Exercise: Span requested from the data below: the line with "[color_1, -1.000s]" through the line with "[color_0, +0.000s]", both included. Give only these lines again, exactly, and leave every picture out.
----- Source material
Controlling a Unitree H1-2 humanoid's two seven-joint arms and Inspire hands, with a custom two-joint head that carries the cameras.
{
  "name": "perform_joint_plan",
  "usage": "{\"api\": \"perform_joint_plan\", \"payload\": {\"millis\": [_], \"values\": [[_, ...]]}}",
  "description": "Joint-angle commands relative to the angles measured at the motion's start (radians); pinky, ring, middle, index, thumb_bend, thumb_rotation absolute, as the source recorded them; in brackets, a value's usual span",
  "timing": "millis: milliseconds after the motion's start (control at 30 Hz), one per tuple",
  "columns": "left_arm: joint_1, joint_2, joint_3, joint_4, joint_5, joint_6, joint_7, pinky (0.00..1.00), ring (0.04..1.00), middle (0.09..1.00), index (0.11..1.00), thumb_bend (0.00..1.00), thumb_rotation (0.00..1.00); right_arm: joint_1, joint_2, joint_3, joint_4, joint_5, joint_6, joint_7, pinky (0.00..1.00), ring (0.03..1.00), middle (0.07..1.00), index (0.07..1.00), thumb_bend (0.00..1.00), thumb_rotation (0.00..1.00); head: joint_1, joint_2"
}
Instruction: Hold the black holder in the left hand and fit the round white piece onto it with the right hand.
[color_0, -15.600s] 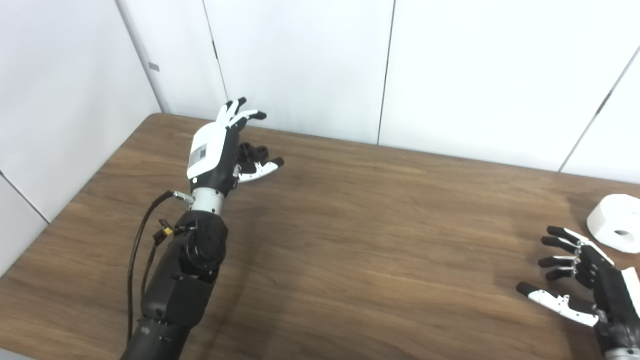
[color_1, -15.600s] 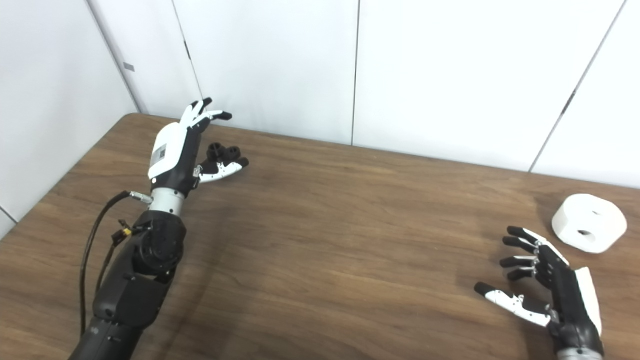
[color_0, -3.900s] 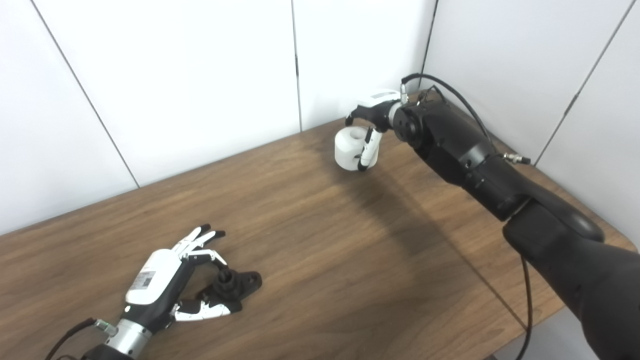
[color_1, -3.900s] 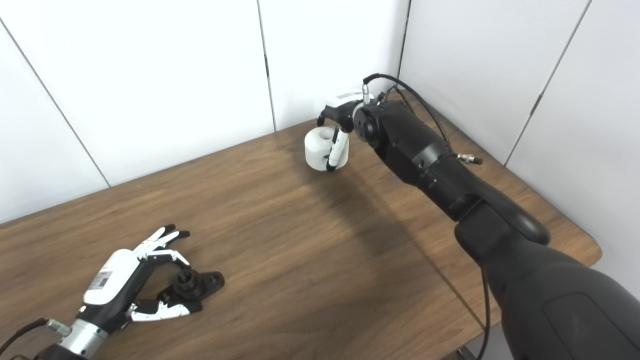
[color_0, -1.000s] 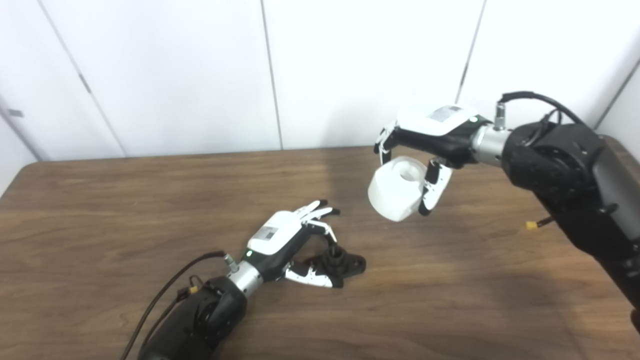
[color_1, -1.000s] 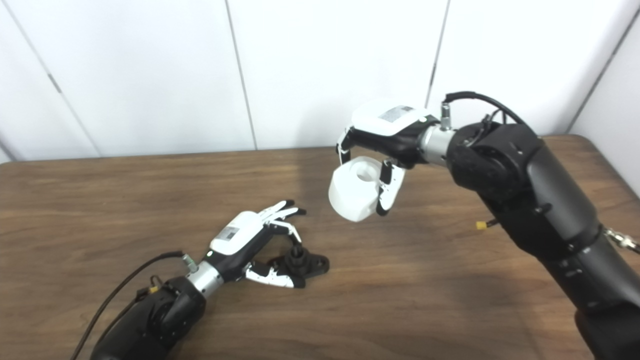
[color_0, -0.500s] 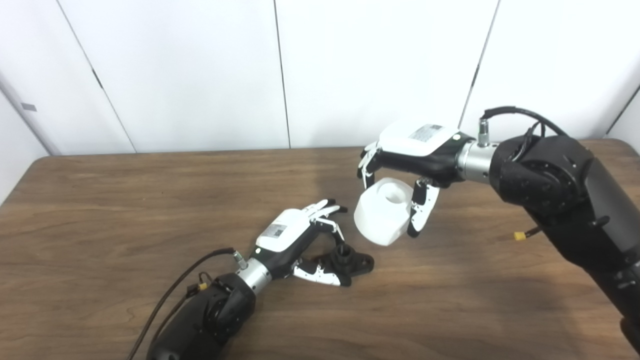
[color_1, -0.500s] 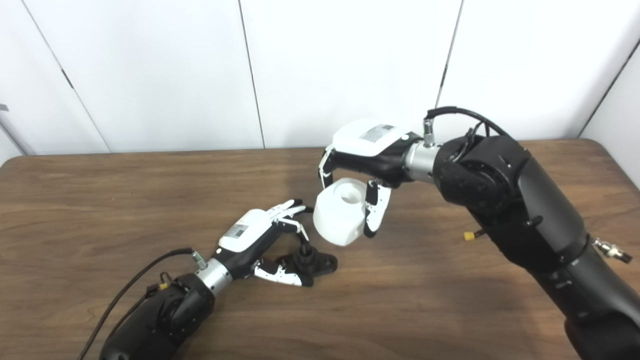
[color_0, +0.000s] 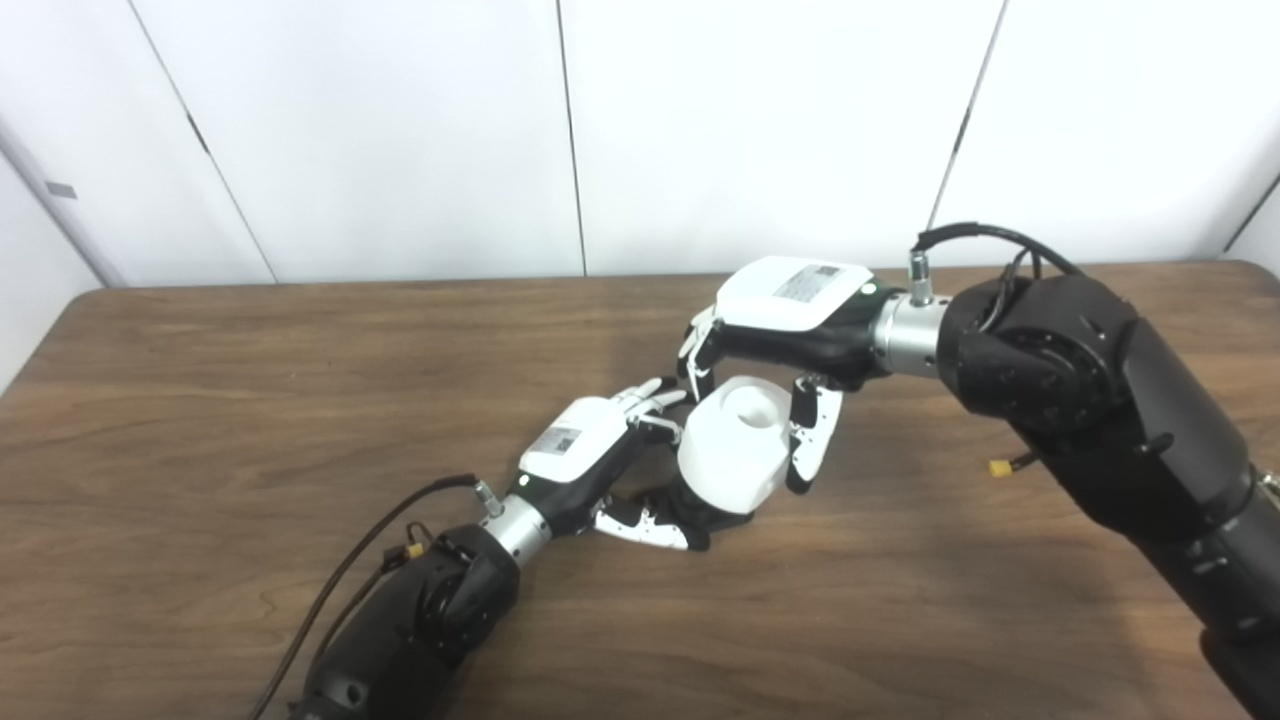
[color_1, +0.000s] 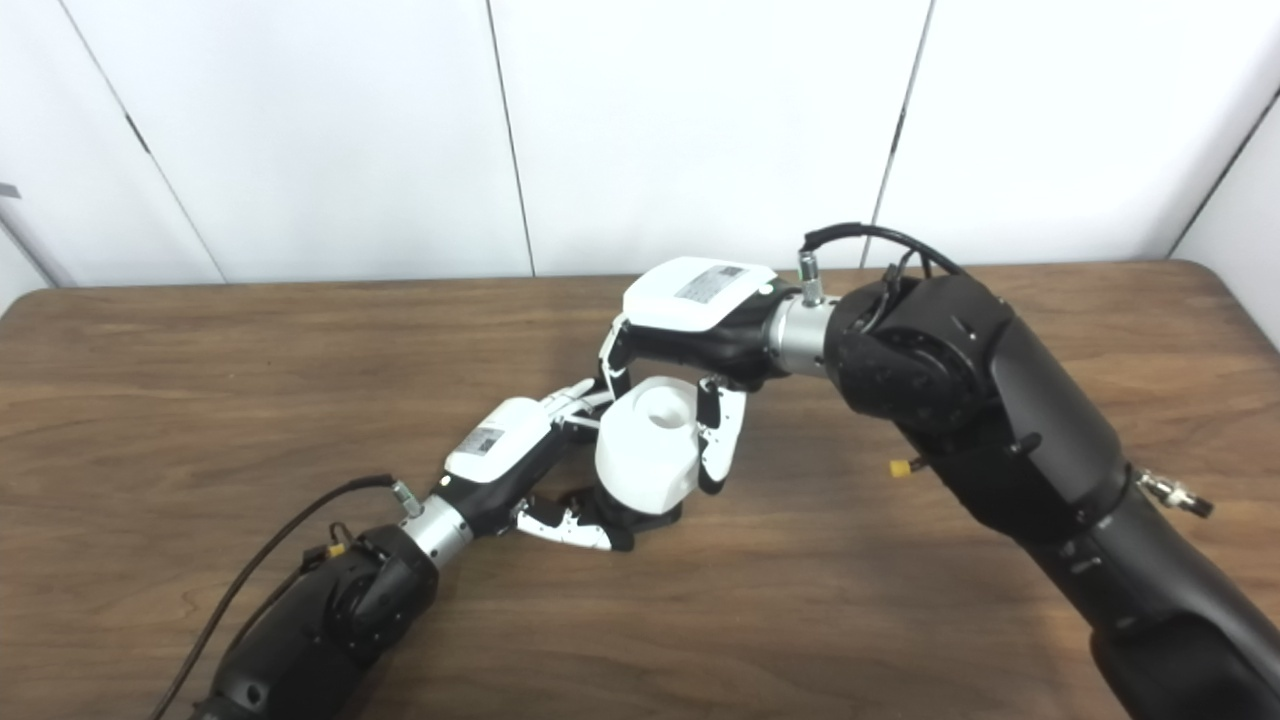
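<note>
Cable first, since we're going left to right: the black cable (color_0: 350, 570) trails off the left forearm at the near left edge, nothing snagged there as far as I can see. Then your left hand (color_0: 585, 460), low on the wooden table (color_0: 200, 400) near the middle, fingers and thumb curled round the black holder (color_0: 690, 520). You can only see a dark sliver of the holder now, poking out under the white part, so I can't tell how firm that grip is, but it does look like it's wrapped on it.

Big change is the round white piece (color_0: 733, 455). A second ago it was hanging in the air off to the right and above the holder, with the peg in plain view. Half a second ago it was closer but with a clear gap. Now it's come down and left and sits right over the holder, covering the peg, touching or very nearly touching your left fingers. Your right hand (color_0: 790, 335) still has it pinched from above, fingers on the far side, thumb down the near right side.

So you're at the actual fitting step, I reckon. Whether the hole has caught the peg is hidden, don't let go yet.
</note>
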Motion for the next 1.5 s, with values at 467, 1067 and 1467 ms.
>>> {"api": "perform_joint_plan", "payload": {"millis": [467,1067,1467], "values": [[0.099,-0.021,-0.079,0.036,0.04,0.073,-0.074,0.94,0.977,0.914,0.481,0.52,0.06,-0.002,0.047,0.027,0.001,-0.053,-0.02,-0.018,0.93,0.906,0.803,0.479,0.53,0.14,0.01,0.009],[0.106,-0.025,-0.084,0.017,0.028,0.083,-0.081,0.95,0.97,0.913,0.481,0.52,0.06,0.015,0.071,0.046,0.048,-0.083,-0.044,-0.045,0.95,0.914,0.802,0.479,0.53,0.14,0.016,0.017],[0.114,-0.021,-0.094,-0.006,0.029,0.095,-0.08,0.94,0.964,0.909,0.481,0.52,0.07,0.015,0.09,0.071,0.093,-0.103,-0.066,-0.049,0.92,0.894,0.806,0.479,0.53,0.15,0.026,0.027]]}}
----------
Exercise answer:
[color_1, -1.000s] 
[color_0, -0.500s] 
[color_1, -0.500s] 
[color_0, +0.000s] 

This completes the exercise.